La mujer ahora detenida (J.V.G.) entró en la oficina de Caja Rural del pueblo tras utilizar el cajero. Esperó a que se atendiera al último cliente y, una vez sola, le dijo al empleado que se le había atascado la tarjeta. Cuando el trabajador salió de detrás del mostrador para atenderla, la mujer aprovechó para amenazarle con un cuchillo de grandes dimensiones.
Al intentar escapar, según informa en una nota el Instituto Armado, el trabajador recibió un corte en la mano a la vez que la ahora detenida le mandaba estarse quieto, intimidándole con que en el exterior había dos hombres esperándola y que entrarían si daba problemas, mientras le solicitaba la entrega del dinero.
Accionada la alarma de la entidad bancaria, se personó la Guardia Civil en la misma, tras lo que la atracadora se escondió detrás del mostrador advirtiendo al empleado de que no la delatara o le mataría.
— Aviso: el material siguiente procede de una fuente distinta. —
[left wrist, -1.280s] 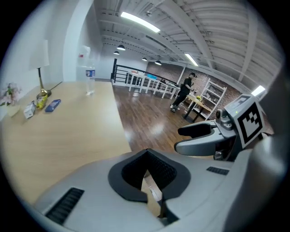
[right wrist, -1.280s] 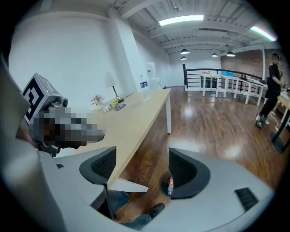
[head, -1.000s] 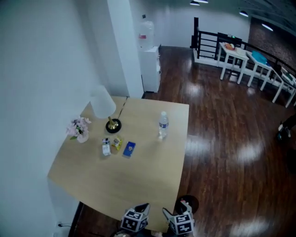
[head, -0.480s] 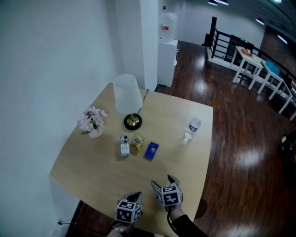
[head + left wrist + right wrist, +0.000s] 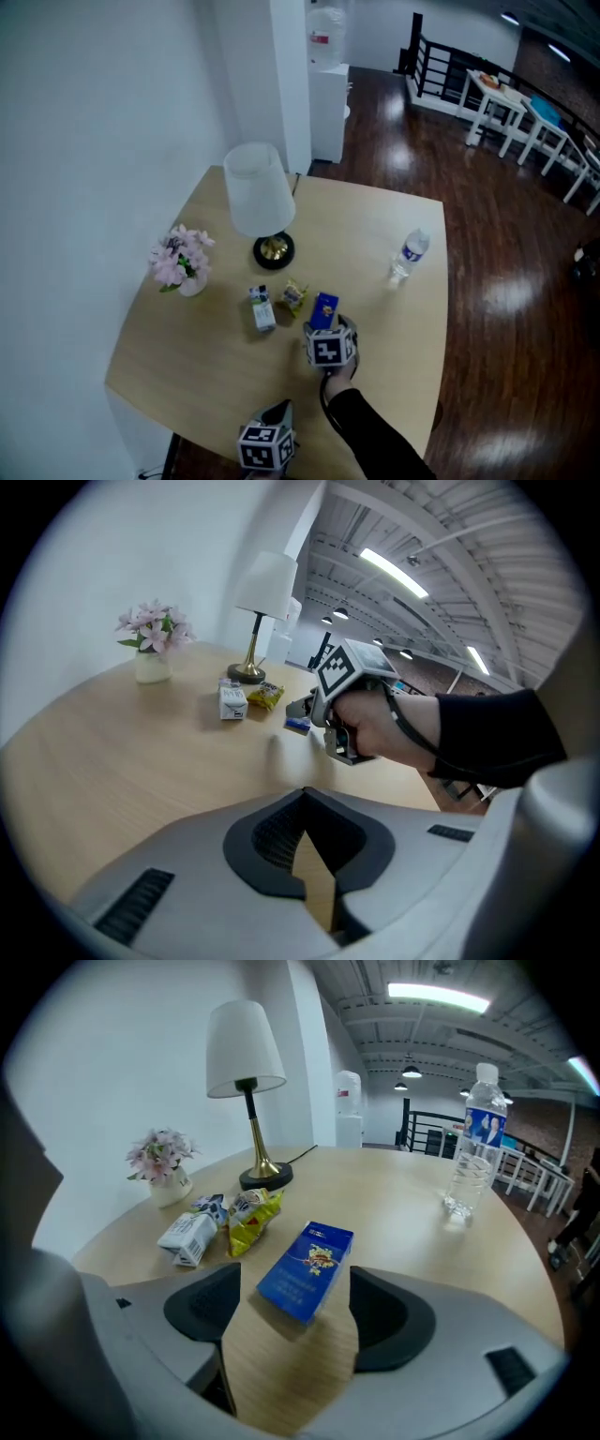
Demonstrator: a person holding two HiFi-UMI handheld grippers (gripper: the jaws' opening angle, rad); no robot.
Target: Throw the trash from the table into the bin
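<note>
Three bits of trash lie mid-table: a small white carton [image 5: 262, 309] [image 5: 192, 1229], a yellow snack wrapper [image 5: 294, 296] [image 5: 250, 1216] and a blue box [image 5: 324, 306] [image 5: 307, 1270]. My right gripper [image 5: 326, 326] [image 5: 295, 1290] stands open around the near end of the blue box, and its pads are clear of the box. The left gripper view shows that gripper [image 5: 314, 705] in a hand, low over the box [image 5: 297, 726]. My left gripper [image 5: 278, 412] [image 5: 305, 803] hangs over the table's near edge, shut and empty.
A white-shaded lamp [image 5: 260, 202] and a vase of pink flowers [image 5: 181, 261] stand behind the trash. A water bottle [image 5: 410, 255] [image 5: 474, 1143] is at the right side of the table [image 5: 375, 225]. A water dispenser [image 5: 328, 56] stands beyond, on the dark wood floor.
Both grippers have moved forward over the table. The right one went further, from the near edge up to the blue box. The head view has shifted closer over the table.
</note>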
Sin embargo, una vez que éste estuvo en lugar seguro se procedió a la detención.
En el momento del arresto, sobre las 14.00 horas, se le incautó el cuchillo utilizado, y en el bolso se le encontró una bufanda, guantes, gafas de sol y cinta de embalar con la que pretendía inmovilizar al empleado de la entidad bancaria una vez cometido el atraco, así como 3.500 euros que ya le habían sido entregados.
La detenida, que ha sido puesta a disposición del Juzgado de Guardia de Granada, carece de antecedentes penales.
Algunos vecinos de Guadahortuna aseguran que la mujer, que nunca ha ocasionado problemas en el pueblo, había trabajado anteriormente en la sucursal bancaria como limpiadora.